The combination of unique URL generation, MFA-bypass infrastructure, and password-protected attachments demonstrates a high level of operational maturity.
Given recent detections of both Storm-1747 and EvilProxy infrastructure, CyHawk Africa assesses that multiple threat actor groups or affiliates are collaborating to target African organizations, with goals ranging from credential harvesting to initial access for ransomware operations.
The use of PhaaS platforms like EvilProxy enables threat actors to scale operations rapidly across countries and institutions, making regional intelligence sharing and collective defense more critical than ever.
Recommended Actions
To protect your organization, CyHawk Africa advises the following:
- Block and monitor all known indicators (domains, URLs, IPs) in firewalls, email, and web gateways.

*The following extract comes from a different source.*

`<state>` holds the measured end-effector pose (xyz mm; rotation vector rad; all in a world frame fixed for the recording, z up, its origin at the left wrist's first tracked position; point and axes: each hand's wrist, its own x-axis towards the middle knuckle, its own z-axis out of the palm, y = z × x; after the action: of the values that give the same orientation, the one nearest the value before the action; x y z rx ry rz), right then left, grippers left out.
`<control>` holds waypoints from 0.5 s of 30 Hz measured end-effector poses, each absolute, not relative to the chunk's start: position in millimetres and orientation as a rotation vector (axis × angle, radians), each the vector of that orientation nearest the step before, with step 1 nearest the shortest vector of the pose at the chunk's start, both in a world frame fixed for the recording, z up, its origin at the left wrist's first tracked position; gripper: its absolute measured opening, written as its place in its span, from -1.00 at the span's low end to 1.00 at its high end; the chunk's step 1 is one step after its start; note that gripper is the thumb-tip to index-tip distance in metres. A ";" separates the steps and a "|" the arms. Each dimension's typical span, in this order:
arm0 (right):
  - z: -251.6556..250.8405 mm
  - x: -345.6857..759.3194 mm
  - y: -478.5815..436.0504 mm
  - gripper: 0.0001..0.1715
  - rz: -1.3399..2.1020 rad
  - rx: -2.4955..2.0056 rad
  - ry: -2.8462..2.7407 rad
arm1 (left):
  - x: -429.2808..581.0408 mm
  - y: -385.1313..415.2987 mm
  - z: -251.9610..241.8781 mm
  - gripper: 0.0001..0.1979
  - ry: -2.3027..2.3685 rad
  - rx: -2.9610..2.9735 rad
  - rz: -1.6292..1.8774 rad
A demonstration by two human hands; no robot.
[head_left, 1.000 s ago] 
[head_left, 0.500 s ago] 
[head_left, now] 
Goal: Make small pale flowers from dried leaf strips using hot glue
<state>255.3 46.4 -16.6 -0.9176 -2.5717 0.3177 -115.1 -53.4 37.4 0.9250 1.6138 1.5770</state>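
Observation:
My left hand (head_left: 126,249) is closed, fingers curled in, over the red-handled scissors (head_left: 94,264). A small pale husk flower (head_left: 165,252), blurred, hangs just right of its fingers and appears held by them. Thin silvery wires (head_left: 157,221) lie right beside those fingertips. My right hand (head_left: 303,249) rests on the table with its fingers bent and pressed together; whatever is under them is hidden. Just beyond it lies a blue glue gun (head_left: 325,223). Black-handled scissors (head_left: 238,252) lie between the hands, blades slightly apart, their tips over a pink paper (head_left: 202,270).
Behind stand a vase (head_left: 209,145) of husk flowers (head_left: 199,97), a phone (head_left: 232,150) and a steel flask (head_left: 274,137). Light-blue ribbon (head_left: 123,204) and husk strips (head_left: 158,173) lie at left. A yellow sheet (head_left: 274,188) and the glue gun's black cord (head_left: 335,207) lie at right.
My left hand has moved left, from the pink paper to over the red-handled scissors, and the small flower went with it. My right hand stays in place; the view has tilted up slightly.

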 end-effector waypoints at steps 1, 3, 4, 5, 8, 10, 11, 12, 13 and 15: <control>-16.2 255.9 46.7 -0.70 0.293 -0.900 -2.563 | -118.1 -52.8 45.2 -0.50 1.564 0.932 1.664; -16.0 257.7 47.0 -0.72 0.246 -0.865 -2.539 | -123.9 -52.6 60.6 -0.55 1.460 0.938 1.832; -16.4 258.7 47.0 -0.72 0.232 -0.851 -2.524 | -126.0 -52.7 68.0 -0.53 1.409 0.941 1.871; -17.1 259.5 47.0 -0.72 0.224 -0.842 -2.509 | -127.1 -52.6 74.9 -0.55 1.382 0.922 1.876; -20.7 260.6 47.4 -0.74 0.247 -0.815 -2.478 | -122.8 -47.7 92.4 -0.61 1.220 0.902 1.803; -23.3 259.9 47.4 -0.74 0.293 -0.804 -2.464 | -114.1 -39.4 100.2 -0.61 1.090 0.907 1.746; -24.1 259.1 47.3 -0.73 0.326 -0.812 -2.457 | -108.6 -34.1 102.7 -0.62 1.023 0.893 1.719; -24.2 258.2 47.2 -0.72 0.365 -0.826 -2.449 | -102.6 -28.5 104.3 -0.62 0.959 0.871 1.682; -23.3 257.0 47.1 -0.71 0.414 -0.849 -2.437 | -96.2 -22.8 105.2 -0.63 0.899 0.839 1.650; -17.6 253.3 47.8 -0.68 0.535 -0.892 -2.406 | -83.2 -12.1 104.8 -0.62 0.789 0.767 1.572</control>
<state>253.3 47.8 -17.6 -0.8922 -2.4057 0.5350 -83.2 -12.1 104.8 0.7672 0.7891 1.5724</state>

- Enforce phishing-resistant MFA (FIDO2/WebAuthn tokens) across all employee accounts.
- Implement attachment sandboxing for password-protected files.
- Conduct credential resets and session revocations for users who interacted with suspicious messages.
- Hunt for EvilProxy and Tycoon 2FA patterns in proxy and DNS logs.
- Restrict link-shortener access (e.g.,
app.linkila.com,bit.ly,tinyurl.com) in corporate environments. - Strengthen email authentication with SPF, DKIM, and DMARC enforcement.
- Raise awareness among employees on targeted HR and finance-themed phishing.
- Share indicators and findings with national CERTs and financial industry ISACs.
Conclusion
The ongoing phishing campaigns leveraging Storm-1747 and EvilProxy infrastructure mark a continent-wide escalation in targeted attacks against Africa’s financial sector.
By combining Adversary-in-the-Middle (AiTM) techniques, unique per-victim phishing URLs, and PhaaS distribution models, these campaigns enable attackers to bypass MFA, steal credentials, and prepare for potential ransomware or financial data theft operations.
CyHawk Africa urges all financial institutions, fintech companies, and digital service providers across the continent to tighten their security posture, adopt phishing-resistant authentication methods, and participate in regional intelligence-sharing initiatives to mitigate this growing threat.
Disclaimer: This advisory is based on open-source intelligence and verified CyHawk Africa investigations. The information is shared in good faith to raise awareness and support collective defense efforts across Africa’s cybersecurity ecosystem.